For those of you raising or who have raised a bilingual child
What did that look like during early stages of language development? Did they prefer one language over another, mix words and phrases, etc? I'm just curious to hear about your experiences.
I'm in the process of teaching them Tagalog. They're now learning body parts. They prefer to speak English. It's good that way because all their friends are Australian. Atleast when we travel it's not too hard for them. Teaching them while they're young.😊
We made sure they were fluent in English first then sent them to barnehage aged three and half. Six months later they were indistinguishable from the natives.
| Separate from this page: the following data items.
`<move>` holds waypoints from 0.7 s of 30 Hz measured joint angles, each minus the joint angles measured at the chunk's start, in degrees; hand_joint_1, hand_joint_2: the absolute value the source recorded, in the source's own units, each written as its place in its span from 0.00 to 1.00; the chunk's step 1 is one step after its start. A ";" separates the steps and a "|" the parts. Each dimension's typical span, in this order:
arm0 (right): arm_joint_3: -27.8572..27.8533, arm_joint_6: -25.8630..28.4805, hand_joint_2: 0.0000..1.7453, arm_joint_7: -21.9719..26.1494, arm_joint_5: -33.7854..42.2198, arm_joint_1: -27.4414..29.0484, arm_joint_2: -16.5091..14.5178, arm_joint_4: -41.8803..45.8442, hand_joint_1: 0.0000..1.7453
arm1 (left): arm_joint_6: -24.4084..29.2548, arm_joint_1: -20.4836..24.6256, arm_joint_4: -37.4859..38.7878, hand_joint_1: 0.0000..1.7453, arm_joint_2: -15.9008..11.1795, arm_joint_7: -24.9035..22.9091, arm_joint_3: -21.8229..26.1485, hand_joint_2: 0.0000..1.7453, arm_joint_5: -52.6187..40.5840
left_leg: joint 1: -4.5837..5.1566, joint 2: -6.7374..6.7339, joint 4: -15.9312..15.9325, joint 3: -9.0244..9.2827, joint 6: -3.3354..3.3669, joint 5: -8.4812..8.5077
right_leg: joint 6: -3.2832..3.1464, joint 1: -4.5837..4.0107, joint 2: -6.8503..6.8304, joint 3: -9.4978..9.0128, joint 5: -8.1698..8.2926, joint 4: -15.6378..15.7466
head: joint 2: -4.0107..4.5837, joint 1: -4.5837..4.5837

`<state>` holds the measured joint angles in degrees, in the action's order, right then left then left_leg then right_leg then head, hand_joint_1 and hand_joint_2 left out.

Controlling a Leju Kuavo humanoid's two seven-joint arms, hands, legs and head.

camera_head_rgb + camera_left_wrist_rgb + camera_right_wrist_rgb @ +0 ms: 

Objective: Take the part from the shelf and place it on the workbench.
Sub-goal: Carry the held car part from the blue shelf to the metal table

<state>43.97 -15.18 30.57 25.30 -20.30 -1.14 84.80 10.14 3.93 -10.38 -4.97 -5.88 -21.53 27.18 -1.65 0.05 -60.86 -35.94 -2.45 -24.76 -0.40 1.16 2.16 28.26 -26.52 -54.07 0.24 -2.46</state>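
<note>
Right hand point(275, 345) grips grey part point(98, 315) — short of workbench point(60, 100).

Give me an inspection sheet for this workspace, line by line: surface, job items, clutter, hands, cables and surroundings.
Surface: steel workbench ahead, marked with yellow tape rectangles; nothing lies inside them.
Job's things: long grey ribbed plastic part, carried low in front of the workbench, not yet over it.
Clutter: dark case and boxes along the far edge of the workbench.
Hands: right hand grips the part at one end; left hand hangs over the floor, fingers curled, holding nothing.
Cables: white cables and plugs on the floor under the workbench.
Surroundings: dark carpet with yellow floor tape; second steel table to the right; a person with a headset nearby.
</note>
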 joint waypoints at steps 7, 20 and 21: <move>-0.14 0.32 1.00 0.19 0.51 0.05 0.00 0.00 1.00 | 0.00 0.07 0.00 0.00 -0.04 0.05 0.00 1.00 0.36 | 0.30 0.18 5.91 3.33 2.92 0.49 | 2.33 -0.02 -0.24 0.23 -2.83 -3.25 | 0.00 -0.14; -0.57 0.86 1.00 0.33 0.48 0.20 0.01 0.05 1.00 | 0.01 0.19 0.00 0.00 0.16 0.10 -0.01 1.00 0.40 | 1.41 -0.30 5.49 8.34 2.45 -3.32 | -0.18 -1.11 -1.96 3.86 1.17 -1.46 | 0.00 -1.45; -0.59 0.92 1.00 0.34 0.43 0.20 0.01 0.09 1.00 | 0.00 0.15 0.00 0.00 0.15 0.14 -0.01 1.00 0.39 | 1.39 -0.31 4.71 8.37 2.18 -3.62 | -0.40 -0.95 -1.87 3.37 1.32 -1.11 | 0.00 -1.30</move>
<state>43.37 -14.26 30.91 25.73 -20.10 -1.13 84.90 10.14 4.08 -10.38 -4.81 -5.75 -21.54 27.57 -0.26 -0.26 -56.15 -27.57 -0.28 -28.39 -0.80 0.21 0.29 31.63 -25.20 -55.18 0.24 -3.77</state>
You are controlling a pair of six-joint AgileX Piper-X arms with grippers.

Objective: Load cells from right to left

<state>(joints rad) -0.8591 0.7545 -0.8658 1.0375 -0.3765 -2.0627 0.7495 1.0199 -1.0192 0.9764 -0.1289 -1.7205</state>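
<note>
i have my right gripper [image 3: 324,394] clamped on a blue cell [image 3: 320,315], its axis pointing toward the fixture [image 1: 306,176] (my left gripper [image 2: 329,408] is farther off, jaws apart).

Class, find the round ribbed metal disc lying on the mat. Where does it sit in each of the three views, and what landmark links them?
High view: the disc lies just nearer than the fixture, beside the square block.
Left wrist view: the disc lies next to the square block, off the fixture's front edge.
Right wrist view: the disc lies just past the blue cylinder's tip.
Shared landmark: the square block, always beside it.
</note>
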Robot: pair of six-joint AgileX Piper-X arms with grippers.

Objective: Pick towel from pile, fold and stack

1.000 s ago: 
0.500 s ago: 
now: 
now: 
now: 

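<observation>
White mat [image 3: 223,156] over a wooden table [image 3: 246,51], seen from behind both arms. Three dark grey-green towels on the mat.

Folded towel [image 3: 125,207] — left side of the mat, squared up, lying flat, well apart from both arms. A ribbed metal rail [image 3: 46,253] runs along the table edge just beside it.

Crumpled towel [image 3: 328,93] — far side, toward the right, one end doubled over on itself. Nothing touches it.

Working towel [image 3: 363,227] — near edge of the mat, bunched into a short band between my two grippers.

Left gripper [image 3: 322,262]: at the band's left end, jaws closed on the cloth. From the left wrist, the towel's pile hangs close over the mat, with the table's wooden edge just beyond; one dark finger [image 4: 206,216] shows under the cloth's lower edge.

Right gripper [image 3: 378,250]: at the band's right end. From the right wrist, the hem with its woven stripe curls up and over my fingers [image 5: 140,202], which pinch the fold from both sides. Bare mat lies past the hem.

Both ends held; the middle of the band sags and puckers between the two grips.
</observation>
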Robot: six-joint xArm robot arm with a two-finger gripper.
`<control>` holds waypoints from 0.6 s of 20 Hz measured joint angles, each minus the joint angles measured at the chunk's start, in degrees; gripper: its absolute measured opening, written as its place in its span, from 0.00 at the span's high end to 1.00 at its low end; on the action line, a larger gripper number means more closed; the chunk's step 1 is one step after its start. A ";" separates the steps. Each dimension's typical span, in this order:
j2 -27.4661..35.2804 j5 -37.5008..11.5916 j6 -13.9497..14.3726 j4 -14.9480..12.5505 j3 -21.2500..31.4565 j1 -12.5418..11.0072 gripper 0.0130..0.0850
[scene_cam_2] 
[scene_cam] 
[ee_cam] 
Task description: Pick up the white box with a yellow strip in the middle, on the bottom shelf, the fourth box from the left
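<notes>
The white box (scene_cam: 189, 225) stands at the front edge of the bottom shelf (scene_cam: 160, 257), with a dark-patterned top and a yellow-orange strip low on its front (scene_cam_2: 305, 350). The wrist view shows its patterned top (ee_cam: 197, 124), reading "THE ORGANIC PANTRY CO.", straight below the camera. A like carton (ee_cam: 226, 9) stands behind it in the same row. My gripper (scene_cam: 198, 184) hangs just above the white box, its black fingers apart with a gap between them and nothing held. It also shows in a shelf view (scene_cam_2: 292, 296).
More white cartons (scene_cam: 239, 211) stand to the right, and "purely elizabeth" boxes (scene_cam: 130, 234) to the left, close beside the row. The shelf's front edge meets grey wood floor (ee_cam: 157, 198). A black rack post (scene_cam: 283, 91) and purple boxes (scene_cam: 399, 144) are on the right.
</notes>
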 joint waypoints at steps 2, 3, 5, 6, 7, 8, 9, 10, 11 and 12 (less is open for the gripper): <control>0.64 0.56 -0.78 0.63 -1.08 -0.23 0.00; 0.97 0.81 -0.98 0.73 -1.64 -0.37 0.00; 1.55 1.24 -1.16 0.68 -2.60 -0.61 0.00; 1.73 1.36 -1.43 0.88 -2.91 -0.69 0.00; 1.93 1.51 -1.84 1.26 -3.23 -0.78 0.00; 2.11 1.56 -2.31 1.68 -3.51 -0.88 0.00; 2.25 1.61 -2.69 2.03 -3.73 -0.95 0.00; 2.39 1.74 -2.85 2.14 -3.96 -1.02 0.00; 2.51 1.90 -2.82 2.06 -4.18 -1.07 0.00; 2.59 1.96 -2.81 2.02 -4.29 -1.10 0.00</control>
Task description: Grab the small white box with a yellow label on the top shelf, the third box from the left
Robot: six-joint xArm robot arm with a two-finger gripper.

They rarely mixed up the two languages (English and Norwegian).
I on the other hand being 30 years older took five years to achieve my fluent bad accent and am now able to be simultaneously tongue tied in two languages and even more often only able to bring to mind a word in the language I'm not speaking.
Throwing an English word into a Norwegian sentence doesn't bother most Norwegians but dropping a Norwegian word into a conversation with an English speaker tends to derail things.
I can't answer but the question fascinates me. How the mind works speaking multiple languages. What language do you think in and the instant translation while speaking. To my pea brain it's baffling
@Gibbon it actually baffles my mind as well, because I didn't start learning our language until I was an adult. I've never seen the processing from the beginning stages of language development before.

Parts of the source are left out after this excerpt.